■ **About this exercise**
Please copy exactly the lines from the top of the data through the line containing "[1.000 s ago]", and nothing else.

■ **Task input**
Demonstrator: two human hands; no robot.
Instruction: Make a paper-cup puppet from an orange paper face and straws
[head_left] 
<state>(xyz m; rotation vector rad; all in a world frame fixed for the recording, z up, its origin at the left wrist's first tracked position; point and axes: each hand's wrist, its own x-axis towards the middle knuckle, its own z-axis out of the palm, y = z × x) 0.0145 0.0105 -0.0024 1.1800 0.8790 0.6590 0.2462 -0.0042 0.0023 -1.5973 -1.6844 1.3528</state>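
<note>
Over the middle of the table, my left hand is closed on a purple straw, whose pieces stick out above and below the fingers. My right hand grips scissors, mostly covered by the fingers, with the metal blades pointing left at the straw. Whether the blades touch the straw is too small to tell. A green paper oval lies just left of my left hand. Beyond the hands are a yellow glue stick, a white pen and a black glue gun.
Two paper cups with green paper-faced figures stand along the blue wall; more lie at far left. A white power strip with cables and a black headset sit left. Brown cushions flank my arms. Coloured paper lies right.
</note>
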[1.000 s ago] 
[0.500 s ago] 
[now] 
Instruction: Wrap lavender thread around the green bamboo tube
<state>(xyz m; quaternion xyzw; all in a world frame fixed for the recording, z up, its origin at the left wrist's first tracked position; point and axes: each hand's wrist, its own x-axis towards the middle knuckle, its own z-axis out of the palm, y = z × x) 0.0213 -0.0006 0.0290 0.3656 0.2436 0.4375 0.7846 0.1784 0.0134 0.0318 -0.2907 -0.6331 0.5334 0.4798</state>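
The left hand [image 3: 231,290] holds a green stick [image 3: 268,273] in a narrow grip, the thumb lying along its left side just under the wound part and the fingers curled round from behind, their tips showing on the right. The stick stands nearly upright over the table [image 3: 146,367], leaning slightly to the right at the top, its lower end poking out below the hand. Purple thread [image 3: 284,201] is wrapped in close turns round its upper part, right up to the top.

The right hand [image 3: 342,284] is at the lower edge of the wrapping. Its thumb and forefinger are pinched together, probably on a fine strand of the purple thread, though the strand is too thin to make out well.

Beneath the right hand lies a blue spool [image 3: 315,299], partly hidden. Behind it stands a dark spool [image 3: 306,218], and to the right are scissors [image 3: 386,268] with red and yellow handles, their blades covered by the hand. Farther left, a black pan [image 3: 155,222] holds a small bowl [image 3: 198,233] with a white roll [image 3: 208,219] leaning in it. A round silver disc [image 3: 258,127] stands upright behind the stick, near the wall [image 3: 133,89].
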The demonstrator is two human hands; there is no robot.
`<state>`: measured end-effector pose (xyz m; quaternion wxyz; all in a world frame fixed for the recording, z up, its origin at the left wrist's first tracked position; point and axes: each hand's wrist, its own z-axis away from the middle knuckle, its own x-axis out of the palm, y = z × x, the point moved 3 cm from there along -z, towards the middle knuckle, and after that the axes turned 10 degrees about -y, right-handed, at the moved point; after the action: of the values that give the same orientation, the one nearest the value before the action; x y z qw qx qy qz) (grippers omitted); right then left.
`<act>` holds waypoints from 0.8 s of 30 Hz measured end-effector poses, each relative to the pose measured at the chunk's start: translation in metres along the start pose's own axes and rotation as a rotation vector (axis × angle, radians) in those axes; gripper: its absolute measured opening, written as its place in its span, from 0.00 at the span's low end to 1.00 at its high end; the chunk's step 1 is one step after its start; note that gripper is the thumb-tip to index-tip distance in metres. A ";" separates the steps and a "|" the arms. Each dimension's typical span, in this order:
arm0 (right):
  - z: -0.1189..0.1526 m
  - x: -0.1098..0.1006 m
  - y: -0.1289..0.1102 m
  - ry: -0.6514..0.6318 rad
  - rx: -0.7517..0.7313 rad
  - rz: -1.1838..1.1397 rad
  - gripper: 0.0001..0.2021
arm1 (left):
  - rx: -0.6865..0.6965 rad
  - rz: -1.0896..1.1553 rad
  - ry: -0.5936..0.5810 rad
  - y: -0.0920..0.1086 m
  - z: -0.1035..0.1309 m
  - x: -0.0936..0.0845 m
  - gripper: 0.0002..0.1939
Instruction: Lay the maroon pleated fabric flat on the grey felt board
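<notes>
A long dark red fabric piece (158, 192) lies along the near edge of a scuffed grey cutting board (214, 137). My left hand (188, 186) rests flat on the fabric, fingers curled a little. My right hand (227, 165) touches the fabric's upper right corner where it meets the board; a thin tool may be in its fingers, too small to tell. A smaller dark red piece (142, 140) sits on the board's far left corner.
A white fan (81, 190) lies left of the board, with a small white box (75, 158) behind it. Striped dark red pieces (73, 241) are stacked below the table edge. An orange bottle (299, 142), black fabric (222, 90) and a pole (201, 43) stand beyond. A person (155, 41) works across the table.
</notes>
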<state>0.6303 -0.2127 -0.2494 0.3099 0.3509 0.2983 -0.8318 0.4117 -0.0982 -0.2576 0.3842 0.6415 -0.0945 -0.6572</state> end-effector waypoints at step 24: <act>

■ **Written response**
Demonstrator: two human hands; no robot.
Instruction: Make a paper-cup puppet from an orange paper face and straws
[head_left] 
<state>(xyz m; rotation vector rad; all in a world frame fixed for the recording, z up, its origin at the left wrist's first tracked position; point and axes: each hand's wrist, its own x-axis towards the middle knuckle, its own z-axis out of the palm, y = z × x) 0.0145 0.0105 -0.0024 1.1800 0.8790 0.6590 0.2462 -0.0042 0.0023 -1.5973 -1.6844 1.3528</state>
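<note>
Over the middle of the table, my left hand is closed on a purple straw, whose pieces stick out above and below the fingers. My right hand grips scissors, mostly covered by the fingers, with the metal blades pointing left at the straw. Whether the blades touch the straw is too small to tell. A green paper oval lies just left of my left hand. Beyond the hands are a yellow glue stick, a white pen and a black glue gun.
Two paper cups with green paper-faced figures stand along the blue wall; more lie at far left. A white power strip with cables and a black headset sit left. Brown cushions flank my arms. Coloured paper lies right.
</note>
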[1.000 s ago] 

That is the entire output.